=== Begin Enclosure ===

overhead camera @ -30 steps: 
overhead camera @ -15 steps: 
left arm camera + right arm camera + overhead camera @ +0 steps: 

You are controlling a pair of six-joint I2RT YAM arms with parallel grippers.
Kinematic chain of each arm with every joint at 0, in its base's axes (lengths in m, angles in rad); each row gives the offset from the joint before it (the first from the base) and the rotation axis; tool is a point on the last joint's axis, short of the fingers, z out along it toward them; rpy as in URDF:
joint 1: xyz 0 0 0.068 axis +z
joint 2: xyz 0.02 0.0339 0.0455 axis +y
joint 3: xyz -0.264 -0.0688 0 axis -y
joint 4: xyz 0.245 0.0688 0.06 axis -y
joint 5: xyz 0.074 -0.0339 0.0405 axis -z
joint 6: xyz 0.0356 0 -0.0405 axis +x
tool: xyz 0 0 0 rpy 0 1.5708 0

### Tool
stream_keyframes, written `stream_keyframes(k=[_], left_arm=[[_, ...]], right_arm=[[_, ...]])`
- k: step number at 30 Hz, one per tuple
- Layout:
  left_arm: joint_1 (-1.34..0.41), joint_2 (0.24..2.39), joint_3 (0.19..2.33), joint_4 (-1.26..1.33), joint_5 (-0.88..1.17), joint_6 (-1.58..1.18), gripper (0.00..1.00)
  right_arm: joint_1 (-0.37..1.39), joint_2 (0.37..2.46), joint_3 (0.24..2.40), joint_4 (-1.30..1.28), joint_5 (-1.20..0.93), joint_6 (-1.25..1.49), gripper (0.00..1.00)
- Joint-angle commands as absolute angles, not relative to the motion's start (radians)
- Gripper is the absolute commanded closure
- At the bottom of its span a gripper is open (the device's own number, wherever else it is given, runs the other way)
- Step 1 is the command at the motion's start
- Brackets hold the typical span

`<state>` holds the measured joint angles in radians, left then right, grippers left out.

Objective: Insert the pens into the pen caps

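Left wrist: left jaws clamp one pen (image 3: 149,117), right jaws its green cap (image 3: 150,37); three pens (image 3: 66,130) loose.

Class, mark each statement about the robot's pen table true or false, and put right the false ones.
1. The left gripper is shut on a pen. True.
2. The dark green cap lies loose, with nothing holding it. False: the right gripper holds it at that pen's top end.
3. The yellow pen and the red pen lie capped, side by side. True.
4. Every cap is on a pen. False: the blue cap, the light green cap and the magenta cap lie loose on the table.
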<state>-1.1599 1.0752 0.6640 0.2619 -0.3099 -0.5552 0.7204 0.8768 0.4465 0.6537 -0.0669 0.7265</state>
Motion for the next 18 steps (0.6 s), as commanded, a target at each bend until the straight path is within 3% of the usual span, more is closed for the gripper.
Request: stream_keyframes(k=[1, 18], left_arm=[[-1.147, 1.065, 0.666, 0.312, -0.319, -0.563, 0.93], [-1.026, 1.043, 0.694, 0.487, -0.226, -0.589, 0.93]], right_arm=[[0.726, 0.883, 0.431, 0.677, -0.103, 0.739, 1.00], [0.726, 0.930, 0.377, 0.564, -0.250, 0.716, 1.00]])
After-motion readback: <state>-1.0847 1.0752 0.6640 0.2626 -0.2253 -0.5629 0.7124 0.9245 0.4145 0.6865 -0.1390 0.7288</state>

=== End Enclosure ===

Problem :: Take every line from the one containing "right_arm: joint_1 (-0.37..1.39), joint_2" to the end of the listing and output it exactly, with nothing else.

Solution to the problem ::
  right_arm: joint_1 (-0.37..1.39), joint_2 (0.37..2.46), joint_3 (0.24..2.40), joint_4 (-1.30..1.28), joint_5 (-1.20..0.93), joint_6 (-1.25..1.49), gripper (0.00..1.00)
- Joint-angle commands as absolute angles, not relative to the motion's start (radians)
- Gripper is the absolute commanded closure
- At the bottom of its span a gripper is open (the device's own number, wherever else it is given, runs the other way)
- Step 1 is the command at the motion's start
- Brackets hold the typical span

`<state>` holds the measured joint angles in radians, left then right, grippers left out.

Objective: Insert the pens into the pen caps

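Left wrist: left jaws clamp one pen (image 3: 149,117), right jaws its green cap (image 3: 150,37); three pens (image 3: 66,130) loose.

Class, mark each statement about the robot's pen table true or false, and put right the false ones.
1. The left gripper is shut on a pen. True.
2. The dark green cap lies loose, with nothing holding it. False: the right gripper holds it at that pen's top end.
3. The yellow pen and the red pen lie capped, side by side. True.
4. Every cap is on a pen. False: the blue cap, the light green cap and the magenta cap lie loose on the table.
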<state>-1.1599 1.0752 0.6640 0.2619 -0.3099 -0.5552 0.7204 0.8768 0.4465 0.6537 -0.0669 0.7265</state>
Motion for the next 18 steps (0.6 s), as commanded, a target at each bend until the straight path is within 3% of the usual span, more is closed for the gripper.
Request: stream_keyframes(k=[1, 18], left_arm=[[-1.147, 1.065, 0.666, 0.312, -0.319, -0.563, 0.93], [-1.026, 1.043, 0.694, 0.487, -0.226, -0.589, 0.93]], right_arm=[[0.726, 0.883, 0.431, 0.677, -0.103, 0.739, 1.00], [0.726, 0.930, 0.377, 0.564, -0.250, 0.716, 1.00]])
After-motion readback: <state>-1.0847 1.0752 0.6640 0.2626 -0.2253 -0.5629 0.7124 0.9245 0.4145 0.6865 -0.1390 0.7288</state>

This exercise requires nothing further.